__REQUIRED ACTION__:
Where the listing shows an image, skip it and output all other material unchanged.

__DATASET CONTENT__:
•••••

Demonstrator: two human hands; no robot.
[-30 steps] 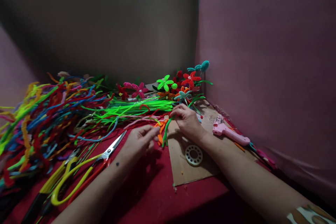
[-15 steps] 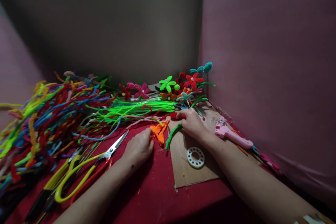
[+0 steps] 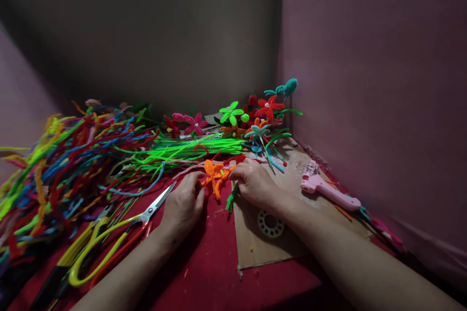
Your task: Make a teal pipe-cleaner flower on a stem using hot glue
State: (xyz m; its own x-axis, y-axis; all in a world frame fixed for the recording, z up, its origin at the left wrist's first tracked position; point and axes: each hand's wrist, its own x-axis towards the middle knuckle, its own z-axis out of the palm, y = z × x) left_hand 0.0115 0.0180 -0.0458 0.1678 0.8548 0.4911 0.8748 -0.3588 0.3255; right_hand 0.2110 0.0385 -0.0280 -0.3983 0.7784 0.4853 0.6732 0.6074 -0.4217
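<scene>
An orange pipe-cleaner flower [image 3: 214, 174] stands between my two hands over the red table. My left hand [image 3: 183, 203] has its fingers curled against the flower's left side. The fingers of my right hand [image 3: 255, 182] are closed on the flower's right side and on its green stem [image 3: 231, 197], which hangs down past the cardboard's edge. Both hands rest low on the table.
A big heap of coloured pipe cleaners [image 3: 62, 165] and bright green ones [image 3: 193, 148] fill the left. Finished flowers [image 3: 255, 114] stand in the back corner. Yellow-handled scissors [image 3: 120, 235], a pink glue gun [image 3: 328, 190], a cardboard sheet [image 3: 292, 240] and a white ring [image 3: 270, 224] lie nearby.
The orange flower has been lifted from lying flat to upright between my hands. My right hand moved left and nearer, off the red piece; my left hand closed in on the flower.
</scene>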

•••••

__YOUR SOLUTION__:
Demonstrator: two human hands; no robot.
[-30 steps] 
[-15 steps] 
[+0 steps] 
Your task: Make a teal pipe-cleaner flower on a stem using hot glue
State: (xyz m; its own x-axis, y-axis; all in a world frame fixed for the recording, z up, its origin at the left wrist's first tracked position; point and axes: each hand's wrist, its own x-axis towards the middle knuckle, its own z-axis out of the palm, y = z × x) left_hand 0.0115 0.0180 -0.0458 0.1678 0.8548 0.4911 0.8748 -0.3588 0.3255; right_hand 0.2110 0.0385 -0.0280 -0.3983 0.7784 0.4853 0.6732 0.6074 -0.4217
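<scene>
An orange pipe-cleaner flower [image 3: 214, 174] stands between my two hands over the red table. My left hand [image 3: 183, 203] has its fingers curled against the flower's left side. The fingers of my right hand [image 3: 255, 182] are closed on the flower's right side and on its green stem [image 3: 231, 197], which hangs down past the cardboard's edge. Both hands rest low on the table.
A big heap of coloured pipe cleaners [image 3: 62, 165] and bright green ones [image 3: 193, 148] fill the left. Finished flowers [image 3: 255, 114] stand in the back corner. Yellow-handled scissors [image 3: 120, 235], a pink glue gun [image 3: 328, 190], a cardboard sheet [image 3: 292, 240] and a white ring [image 3: 270, 224] lie nearby.
The orange flower has been lifted from lying flat to upright between my hands. My right hand moved left and nearer, off the red piece; my left hand closed in on the flower.
</scene>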

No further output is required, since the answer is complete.